Let $f:[a,b] \rightarrow [c,d]$ be Riemann integrable and $\phi:[c,d] \rightarrow \Bbb{R}$ is continuous. Then $\phi \circ f$ is Riemann integrable
Ok! This is a standard one in analysis. But in the proof of this statement, the author says, "the discontinuity set of $\phi \circ f$ is contained in the discontinuity set of $f$".
My question is : How?
Let $\phi \circ f$ be discontinuous at $\alpha \in [a,b]$. Then $\lim_{x \rightarrow \alpha}(\phi \circ f)(x)$ dose't exist or not equal to $(\phi \circ f)(\alpha)$ . I dont know how to move further ?
Can I have a hint?
Added:
What is the sufficient condition on $\phi$ so that $\phi \circ f$ and $f$ have equal discontinuity sets for all Riemann integrable functions $f$ ?
You said
Since $\phi$ is continuous we have that
$$\lim_{x \rightarrow \alpha}(\phi \circ f)(x)=\phi(\lim_{x \rightarrow \alpha}(f)(x))$$ if both exist. So, if $\lim_{x \rightarrow \alpha}(\phi \circ f)(x)$ doesn't exist the reason is that $\lim_{x \rightarrow \alpha}(f)(x)$ doesn't exist.
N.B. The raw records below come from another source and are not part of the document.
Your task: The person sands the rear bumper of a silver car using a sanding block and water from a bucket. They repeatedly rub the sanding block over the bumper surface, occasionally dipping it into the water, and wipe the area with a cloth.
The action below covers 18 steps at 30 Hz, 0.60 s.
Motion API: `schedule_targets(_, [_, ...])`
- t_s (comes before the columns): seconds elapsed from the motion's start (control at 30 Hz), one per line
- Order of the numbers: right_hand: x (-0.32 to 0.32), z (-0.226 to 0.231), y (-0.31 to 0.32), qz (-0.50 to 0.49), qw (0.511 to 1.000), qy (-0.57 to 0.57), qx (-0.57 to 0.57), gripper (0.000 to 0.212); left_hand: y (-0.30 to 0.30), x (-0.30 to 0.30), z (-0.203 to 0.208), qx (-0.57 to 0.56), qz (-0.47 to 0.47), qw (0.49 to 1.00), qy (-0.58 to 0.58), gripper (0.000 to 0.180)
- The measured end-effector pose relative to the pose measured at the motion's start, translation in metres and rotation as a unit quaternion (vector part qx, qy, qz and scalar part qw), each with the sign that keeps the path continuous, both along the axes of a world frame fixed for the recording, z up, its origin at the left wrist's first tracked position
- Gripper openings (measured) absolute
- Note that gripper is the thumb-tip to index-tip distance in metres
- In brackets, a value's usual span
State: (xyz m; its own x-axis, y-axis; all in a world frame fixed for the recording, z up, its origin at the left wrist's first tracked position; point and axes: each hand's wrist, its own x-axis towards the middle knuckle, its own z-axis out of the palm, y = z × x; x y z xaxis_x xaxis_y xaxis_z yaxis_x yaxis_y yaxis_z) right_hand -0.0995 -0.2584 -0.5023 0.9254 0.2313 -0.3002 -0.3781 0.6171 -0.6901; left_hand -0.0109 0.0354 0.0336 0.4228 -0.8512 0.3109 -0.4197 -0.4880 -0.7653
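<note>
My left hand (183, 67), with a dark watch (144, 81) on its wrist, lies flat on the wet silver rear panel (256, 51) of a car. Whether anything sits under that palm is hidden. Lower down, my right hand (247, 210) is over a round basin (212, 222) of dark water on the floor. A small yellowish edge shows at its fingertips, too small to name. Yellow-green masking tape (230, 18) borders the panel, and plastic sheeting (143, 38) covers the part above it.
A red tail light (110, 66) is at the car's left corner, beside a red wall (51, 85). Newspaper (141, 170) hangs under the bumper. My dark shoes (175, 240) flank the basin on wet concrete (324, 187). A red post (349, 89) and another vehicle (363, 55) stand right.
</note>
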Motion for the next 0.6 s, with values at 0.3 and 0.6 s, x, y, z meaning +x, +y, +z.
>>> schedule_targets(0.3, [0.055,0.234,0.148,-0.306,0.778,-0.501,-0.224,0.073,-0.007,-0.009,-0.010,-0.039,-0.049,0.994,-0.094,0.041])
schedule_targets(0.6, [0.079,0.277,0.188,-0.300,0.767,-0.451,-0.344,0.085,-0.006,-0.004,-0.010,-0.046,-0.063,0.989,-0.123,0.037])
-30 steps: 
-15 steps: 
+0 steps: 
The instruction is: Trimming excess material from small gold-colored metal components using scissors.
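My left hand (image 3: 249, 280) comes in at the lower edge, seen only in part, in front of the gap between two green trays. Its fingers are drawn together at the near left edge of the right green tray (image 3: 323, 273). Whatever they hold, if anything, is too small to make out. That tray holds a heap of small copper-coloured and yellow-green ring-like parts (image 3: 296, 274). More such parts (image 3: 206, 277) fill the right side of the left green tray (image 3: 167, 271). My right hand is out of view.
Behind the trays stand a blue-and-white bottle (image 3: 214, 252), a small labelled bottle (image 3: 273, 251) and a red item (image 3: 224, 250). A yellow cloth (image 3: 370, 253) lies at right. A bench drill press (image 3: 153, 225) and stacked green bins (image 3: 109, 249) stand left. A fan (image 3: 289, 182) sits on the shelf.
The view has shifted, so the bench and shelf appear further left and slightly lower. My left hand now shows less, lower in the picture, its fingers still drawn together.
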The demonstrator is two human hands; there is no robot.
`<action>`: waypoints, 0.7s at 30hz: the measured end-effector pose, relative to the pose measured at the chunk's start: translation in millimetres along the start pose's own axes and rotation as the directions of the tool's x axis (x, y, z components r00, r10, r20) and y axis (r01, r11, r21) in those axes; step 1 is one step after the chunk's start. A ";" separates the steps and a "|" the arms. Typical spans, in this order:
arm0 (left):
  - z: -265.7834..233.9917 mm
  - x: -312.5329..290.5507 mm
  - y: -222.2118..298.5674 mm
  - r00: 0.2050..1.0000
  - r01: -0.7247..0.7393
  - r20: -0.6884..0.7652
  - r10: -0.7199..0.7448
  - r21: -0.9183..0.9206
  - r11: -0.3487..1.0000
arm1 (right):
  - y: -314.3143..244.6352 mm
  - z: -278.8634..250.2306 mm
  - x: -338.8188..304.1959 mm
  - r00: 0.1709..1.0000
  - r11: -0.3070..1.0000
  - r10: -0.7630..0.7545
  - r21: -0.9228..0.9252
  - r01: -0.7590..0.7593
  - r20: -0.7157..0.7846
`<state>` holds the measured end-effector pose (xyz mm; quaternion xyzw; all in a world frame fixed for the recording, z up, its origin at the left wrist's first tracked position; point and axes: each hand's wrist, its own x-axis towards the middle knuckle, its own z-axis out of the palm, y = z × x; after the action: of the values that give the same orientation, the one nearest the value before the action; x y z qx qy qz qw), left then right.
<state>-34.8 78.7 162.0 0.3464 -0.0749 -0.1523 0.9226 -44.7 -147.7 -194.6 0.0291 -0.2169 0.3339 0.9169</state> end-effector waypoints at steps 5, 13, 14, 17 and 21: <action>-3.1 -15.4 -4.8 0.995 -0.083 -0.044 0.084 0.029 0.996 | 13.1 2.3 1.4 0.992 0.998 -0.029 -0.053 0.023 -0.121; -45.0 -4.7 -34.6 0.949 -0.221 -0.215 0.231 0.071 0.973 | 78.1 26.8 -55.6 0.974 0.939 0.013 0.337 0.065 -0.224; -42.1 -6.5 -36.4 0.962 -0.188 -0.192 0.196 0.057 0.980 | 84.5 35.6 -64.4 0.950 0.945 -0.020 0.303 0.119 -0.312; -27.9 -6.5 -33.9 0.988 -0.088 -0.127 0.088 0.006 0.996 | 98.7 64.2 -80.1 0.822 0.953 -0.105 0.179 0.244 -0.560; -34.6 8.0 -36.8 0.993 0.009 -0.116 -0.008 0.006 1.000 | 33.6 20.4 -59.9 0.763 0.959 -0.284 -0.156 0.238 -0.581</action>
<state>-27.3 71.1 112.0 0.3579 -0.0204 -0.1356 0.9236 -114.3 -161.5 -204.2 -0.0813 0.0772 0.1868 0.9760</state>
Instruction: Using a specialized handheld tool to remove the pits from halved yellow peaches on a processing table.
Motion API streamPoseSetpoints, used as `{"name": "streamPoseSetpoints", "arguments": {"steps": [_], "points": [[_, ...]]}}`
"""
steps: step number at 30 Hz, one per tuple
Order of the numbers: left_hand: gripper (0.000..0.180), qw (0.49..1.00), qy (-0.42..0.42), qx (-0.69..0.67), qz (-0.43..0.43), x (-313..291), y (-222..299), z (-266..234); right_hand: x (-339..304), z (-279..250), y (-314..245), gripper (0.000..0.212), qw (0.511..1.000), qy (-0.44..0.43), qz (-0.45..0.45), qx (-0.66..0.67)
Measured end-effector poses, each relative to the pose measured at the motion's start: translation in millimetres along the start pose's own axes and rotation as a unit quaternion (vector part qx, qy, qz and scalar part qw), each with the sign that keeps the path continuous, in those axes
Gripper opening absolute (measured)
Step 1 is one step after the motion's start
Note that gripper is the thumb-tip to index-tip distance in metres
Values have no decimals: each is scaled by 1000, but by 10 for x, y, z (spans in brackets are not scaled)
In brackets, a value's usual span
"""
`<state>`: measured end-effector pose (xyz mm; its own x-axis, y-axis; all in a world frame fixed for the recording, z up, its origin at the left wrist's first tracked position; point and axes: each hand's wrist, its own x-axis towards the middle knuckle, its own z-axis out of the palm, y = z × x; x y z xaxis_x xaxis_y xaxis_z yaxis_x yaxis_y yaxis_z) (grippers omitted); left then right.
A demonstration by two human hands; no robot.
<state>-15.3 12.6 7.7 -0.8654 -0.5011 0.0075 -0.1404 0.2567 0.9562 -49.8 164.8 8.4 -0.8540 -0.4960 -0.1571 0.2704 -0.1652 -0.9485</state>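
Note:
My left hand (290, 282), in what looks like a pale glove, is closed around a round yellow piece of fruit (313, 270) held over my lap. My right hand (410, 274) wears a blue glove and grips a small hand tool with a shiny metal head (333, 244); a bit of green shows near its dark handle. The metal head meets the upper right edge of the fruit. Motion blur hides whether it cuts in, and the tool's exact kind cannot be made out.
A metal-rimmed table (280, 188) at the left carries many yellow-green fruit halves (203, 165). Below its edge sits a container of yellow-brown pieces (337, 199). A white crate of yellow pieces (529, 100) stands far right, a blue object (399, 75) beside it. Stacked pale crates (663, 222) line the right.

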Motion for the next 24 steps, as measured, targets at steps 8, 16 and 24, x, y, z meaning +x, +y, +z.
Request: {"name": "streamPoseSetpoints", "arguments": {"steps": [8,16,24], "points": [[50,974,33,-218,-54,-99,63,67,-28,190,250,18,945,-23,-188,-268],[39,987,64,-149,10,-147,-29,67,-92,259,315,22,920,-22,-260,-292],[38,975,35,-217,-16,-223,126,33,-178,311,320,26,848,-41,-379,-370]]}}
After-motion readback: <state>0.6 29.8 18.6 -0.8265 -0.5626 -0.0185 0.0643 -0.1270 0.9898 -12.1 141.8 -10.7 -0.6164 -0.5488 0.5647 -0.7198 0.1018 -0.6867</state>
That is, $f$ is discontinuous at $\alpha.$ And if $$(\phi \circ f)(\alpha)\ne\lim_{x \rightarrow \alpha}(\phi \circ f)(x)=\phi(\lim_{x \rightarrow \alpha}(f)(x))$$ then it must be $$\lim_{x \rightarrow \alpha}(f)(x)\ne f(\alpha).$$ That is, $f$ is discontinuous at $\alpha.$